As suggested by Pierrick
, I start this post with a picture:

I give here a tip to detect random text by using regular expressions. But before I give this expression, let me explain when and what for it is useful.
Nowadays, we find webforms almost everywhere in the Internet. These forms are used to collect data entered by users. If the form is well designed, the required fields cannot be left empty by the user. Other controls can also be done, such as to check the address, the country, the phone number format and so on.
Sometimes these controls are not done, either because the field is a free text field or simply because the developper of the web site did not develop them. In this case, the user can type anything in the text area and then anything enter in the database.
If the user does not want to fill in a field and this field is required, what is going to happen?
Either the user goes away and does not fill the form, or he types something like “lmqkjfdmklgj“
if you are doing data quality, you may need to identify this kind of bad data. The question is: how to detect something that can be anything but has clearly no meaning?
There can exist several solutions to this question. The first one could be to check that the data is composed of real words. For this solution, you need a dictionary. And it should be rather complete in order not to miss some words. Then how do you handle proper names?
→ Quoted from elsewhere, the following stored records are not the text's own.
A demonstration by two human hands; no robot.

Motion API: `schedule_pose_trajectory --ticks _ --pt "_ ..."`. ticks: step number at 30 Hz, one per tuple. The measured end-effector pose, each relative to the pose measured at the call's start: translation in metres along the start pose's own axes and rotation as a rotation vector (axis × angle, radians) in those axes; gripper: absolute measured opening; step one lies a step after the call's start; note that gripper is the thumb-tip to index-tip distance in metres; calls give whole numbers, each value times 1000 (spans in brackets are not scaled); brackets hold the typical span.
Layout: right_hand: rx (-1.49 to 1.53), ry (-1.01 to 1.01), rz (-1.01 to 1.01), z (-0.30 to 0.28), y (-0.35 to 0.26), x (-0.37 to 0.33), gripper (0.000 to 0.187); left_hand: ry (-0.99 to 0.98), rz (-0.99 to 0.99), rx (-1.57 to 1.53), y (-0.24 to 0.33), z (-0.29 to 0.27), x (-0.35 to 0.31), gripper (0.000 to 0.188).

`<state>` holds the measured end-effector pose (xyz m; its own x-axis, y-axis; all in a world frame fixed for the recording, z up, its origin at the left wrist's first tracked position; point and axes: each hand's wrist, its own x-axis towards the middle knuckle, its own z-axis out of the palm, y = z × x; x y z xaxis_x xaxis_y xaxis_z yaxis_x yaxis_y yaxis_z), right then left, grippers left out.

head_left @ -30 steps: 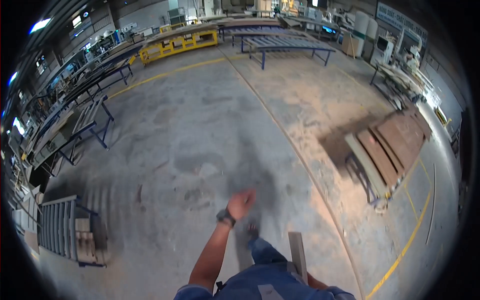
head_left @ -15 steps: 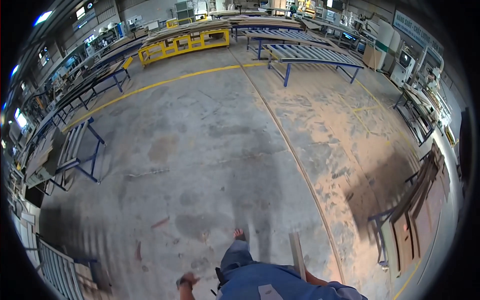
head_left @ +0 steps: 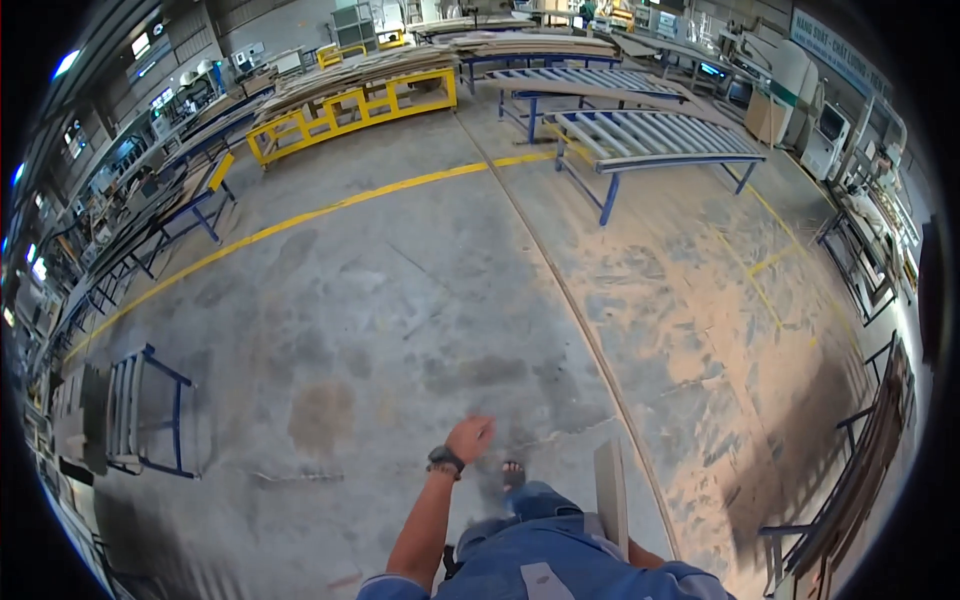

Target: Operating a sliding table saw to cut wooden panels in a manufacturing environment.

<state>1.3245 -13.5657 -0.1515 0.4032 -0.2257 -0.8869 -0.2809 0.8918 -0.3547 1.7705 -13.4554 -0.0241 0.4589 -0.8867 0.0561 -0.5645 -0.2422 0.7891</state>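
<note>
My left hand (head_left: 468,438) swings out in front of my body, above the bare floor, with a dark watch (head_left: 445,459) at the wrist. It holds nothing; its slightly blurred fingers look loose and part-stretched. A long, narrow, greyish board (head_left: 612,490) stands up at my right side, against my blue shirt and beside my right forearm (head_left: 643,556). My right hand is hidden behind the board and my body, but the board is carried along with that arm. One sandalled foot (head_left: 513,474) shows ahead of me.
Blue-framed roller tables (head_left: 670,137) stand ahead right, beside a yellow frame (head_left: 350,118) stacked with boards. A small roller stand (head_left: 150,410) is at left. Dark panels (head_left: 865,480) lean on a rack at right. Sawdust (head_left: 690,300) covers the right floor, along a floor groove (head_left: 575,300).
I have walked forward, so the tables ahead look nearer. My left arm has swung up and forward from beside my body. The board stays at my right side.
</note>
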Motion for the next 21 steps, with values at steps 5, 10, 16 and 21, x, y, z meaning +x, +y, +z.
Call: schedule_pose_trajectory --ticks 5,10,16,21 --pt "-69 132 35 84 -173 64 59 -29 -517 -68 -95 -78 -10 32" --pt "27 226 -57 203 -320 186 58 93 -949 -29 -221 -144 23 31" --pt "86 151 70 305 -491 228 48 74 -476 176 -277 -243 429 33" --pt "145 52 97 399 -613 332 46 147 71 -204 -189 -346 822 29"
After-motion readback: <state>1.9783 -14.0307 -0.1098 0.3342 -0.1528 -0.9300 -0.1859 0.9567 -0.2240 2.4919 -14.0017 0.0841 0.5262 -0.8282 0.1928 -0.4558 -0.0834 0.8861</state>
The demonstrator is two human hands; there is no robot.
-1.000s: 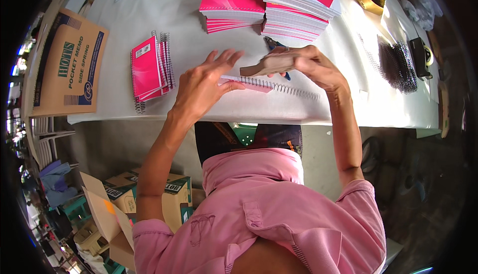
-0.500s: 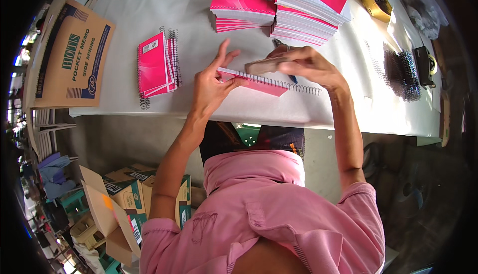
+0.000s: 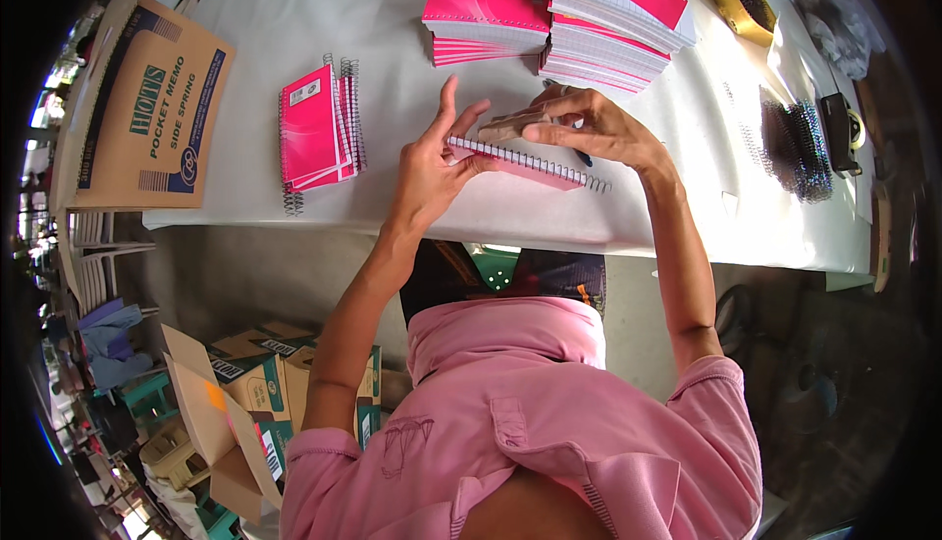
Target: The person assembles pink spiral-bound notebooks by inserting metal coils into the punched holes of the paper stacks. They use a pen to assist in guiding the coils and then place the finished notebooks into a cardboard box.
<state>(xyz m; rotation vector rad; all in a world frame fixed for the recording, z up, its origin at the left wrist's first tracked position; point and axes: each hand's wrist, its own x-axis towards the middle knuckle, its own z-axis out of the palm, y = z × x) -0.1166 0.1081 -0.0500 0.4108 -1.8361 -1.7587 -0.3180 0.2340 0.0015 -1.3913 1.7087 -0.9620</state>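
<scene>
My left hand holds a small pink-covered notebook over the table, its thumb on the near side and its other fingers raised and spread. Along the notebook's upper edge runs a dark wire spiral, its loose end sticking out past the right corner. My right hand hovers over this edge, palm down, with its outstretched fingers against the spiral; its fingertips look greyish brown. Partly hidden behind that hand lies a dark and blue tool. Left of my hands lie several pink spiral notebooks in a small pile.
Tall stacks of pink notebooks stand at the back of the white table. To the right lie a bundle of dark wire spirals, a yellow container and a black device. A brown carton stands left; an open carton is below.
The loose end of the spiral has drawn left, so less of it sticks out past the notebook. My right hand's fingers, blurred before, now show more sharply. The whole view has shifted slightly.
</scene>
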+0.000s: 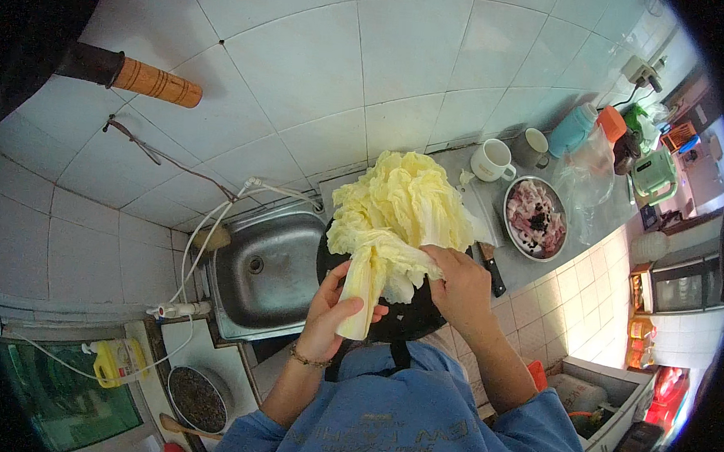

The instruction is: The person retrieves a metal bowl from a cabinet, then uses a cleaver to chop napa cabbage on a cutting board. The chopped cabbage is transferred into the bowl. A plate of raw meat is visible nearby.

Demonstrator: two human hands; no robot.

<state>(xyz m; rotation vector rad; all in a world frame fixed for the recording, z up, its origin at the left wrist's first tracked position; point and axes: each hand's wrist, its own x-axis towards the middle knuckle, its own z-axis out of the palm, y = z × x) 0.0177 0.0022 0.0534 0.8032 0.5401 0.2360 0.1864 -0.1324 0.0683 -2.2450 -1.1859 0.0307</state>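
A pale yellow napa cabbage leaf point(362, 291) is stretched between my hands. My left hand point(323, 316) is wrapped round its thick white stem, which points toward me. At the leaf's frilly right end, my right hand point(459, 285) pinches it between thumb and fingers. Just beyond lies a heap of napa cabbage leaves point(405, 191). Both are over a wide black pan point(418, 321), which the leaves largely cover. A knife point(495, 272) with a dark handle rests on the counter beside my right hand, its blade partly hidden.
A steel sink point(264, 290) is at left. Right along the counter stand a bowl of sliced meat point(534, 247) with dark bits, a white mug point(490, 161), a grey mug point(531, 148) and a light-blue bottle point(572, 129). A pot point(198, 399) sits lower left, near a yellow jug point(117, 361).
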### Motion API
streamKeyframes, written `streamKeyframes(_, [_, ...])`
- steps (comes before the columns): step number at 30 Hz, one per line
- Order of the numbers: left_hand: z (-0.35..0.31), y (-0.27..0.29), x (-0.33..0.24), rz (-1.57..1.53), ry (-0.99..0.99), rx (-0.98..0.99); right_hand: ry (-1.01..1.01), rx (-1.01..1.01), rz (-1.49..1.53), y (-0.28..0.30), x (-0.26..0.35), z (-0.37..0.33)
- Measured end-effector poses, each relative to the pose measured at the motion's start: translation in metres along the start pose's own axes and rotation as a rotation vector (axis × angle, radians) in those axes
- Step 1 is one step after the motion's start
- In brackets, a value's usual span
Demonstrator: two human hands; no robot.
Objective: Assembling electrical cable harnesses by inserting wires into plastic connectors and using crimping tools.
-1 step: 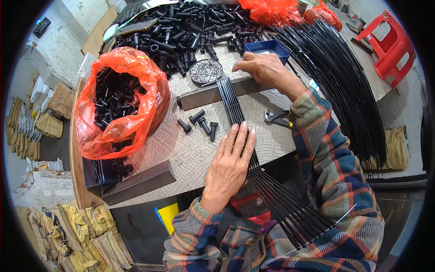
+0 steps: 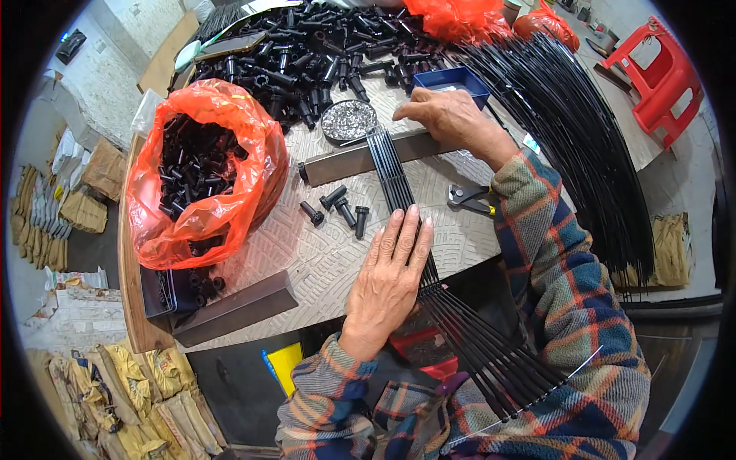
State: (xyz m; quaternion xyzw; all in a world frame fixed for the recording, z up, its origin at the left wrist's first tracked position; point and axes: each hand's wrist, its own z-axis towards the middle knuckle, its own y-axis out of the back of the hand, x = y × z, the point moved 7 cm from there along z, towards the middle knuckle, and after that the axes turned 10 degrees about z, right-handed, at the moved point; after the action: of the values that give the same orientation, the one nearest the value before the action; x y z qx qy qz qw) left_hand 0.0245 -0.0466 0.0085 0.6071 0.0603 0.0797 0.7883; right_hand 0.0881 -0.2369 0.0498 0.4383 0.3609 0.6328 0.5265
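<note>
A row of thin black rods (image 2: 391, 172) lies across the patterned table top (image 2: 322, 261) and fans out over its near edge toward my lap. My left hand (image 2: 391, 272) lies flat on the rods near that edge, fingers straight and together. My right hand (image 2: 448, 115) rests palm down on a grey metal bar (image 2: 345, 162) that the rods cross, fingertips by the rods' far ends. Several short black sleeves (image 2: 341, 207) lie just left of the rods. A round tin of small metal bits (image 2: 347, 121) stands behind the bar.
An orange bag of black sleeves (image 2: 207, 176) fills the left side, with an angle bar (image 2: 238, 307) in front of it. More sleeves are heaped at the back (image 2: 307, 46). A blue tray (image 2: 460, 77), pliers (image 2: 469, 197), a big rod bundle (image 2: 583, 146) and a red stool (image 2: 659, 77) lie to the right.
</note>
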Motion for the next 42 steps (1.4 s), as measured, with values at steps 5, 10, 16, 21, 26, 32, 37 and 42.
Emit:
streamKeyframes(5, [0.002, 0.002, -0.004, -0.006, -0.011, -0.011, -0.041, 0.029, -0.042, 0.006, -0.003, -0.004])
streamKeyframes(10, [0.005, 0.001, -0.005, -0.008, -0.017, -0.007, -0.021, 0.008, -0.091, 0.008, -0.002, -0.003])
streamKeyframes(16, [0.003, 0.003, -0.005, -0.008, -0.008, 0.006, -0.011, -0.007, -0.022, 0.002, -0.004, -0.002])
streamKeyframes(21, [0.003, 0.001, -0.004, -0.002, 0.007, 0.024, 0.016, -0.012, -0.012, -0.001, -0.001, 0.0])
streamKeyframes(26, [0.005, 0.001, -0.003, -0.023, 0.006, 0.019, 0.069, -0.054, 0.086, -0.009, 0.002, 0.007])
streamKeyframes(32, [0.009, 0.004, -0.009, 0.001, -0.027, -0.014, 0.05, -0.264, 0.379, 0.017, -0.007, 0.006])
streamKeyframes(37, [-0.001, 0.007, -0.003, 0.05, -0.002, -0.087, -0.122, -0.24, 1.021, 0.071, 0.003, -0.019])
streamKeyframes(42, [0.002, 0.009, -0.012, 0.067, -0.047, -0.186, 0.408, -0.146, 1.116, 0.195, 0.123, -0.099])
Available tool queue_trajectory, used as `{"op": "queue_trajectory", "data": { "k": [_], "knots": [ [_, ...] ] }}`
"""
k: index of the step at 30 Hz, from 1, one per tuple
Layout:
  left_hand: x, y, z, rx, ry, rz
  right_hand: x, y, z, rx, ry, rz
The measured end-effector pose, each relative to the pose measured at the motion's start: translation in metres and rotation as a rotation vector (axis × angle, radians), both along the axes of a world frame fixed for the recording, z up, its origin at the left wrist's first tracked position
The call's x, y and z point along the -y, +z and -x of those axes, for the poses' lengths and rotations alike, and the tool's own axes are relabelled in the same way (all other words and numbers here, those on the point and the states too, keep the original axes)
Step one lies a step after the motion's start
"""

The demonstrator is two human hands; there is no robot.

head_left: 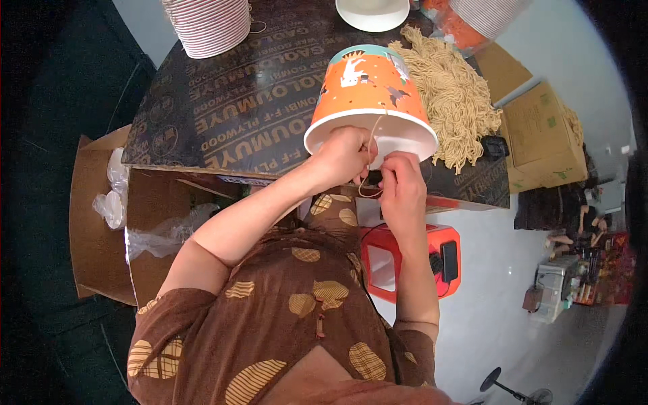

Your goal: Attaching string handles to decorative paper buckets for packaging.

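An orange paper bucket (370, 86) with printed figures and a white rim lies tipped at the table's front edge, its mouth facing me. A thin beige cord (381, 125) runs from the bucket's wall near the rim and loops down between my hands. At the mouth, my left hand (343, 156) is closed, its curled fingers pinching the cord. Just right of it, my right hand (403, 183) pinches the cord's lower loop between thumb and fingers. Where the cord's ends lie is hidden by my fingers.
On the dark plywood table (236, 115) are a heap of beige cords (451, 98), a nested bucket stack (208, 28) and a white bowl-shaped piece (372, 17). Cardboard boxes stand left (98, 236) and right (543, 138). A red stool (451, 236) is below; a person (590, 226) sits far right.
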State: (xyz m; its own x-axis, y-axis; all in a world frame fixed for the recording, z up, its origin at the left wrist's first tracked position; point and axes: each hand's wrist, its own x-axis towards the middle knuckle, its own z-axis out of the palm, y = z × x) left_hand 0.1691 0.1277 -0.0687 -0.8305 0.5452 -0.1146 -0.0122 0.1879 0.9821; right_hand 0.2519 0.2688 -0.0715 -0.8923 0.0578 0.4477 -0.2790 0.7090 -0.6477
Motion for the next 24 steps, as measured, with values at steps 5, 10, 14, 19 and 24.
{"op": "queue_trajectory", "data": {
  "k": [5, 10, 14, 19, 24],
  "knots": [
    [0.001, 0.001, 0.001, -0.006, -0.029, 0.013, 0.0, 0.003, 0.003, 0.027, -0.011, 0.038],
    [0.001, 0.01, 0.001, -0.067, -0.057, 0.09, 0.005, 0.007, 0.006, -0.032, -0.097, 0.025],
    [0.003, 0.015, 0.002, -0.077, -0.116, 0.167, 0.006, 0.004, 0.011, -0.036, -0.125, -0.027],
    [0.004, 0.003, 0.004, -0.164, -0.14, 0.144, 0.007, 0.005, 0.015, -0.023, -0.197, -0.097],
    [-0.001, 0.003, 0.003, -0.238, -0.128, 0.164, 0.003, 0.001, 0.015, -0.002, -0.187, -0.033]
  ]
}}
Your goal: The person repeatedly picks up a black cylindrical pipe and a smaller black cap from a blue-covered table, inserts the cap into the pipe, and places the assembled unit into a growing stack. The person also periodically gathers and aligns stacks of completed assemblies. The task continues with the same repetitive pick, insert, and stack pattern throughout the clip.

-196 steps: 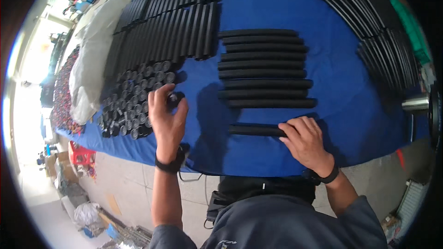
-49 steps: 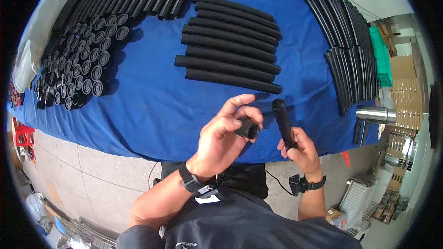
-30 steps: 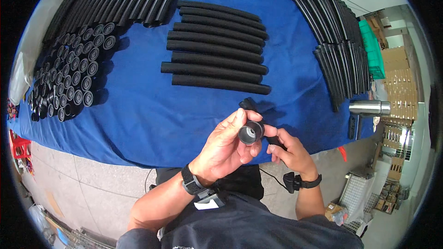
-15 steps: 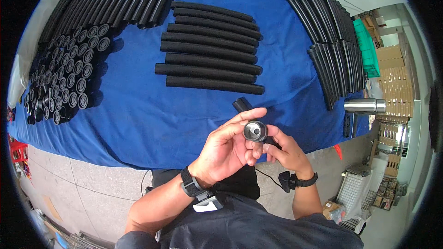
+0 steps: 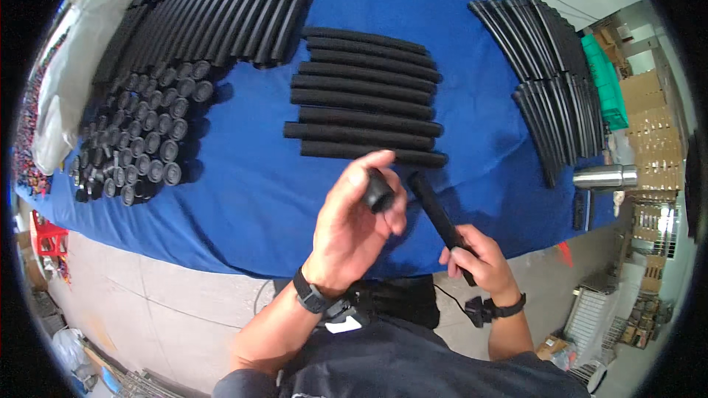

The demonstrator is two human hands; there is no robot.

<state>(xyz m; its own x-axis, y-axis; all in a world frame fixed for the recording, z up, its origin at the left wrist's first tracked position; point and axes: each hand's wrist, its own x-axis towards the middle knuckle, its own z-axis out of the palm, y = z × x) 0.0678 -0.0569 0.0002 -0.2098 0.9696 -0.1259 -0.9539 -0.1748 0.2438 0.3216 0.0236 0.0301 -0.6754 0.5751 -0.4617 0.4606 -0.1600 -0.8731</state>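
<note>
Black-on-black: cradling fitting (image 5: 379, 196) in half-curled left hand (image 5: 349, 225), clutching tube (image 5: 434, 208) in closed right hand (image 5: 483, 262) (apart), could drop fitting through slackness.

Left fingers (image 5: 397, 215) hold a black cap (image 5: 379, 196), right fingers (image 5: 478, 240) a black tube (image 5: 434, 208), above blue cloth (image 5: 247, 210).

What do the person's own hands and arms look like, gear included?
Left hand and right hand are bare, no gloves. Left wrist: wide black strap. Right wrist: black band with a small blocky black module; thin dark cable running near it. Dark short sleeves, forearms uncovered.
</note>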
Another solution is to use regular expressions. But what would be the regular expression that matches random text?
When I looked at my keyboard (an azerty keyboard as in the picture above) I saw that all the vowels are on the second row. Moreover, the default starting position of the hands on the keyboard is to put the left index finger onto the “F” key and the right index finger onto the “J” key. These keys are on the third row of keys (called the home row). This means that when you want to type something randomly, there’s a great chance that you will type only letters from the home row. And on a French keyboard, this means that there will be no vowel in the entered text.
Given these considerations, a random text is a string of characters without any vowel. The regular expression to match it can be something like:
[zrtypqsdfghjklmwxcvbnZRTYPQSDFGHJKLMWXCVBN]{4,}
This expression matches any 4 consecutive consonants. Maybe, it’s not enough and some real words will be matched by this expression. For example, it matches the word “length“.
Either you can require at least 5 consecutive consonants or you can restrict the expression to the letter of the home row:
[qsdfghjklmQSDFGHJKLM]{3,}
Try it on your data with Talend Open Profiler. You can either create your own “pattern” or download it on Talend Exchange.
For the English keyboards, the “a” vowel appears in the home row. This adds some difficulties because there are probably several words that could be formed with “a” and the letters of the home row. I let you adapt the regular expression to your needs and keyboard…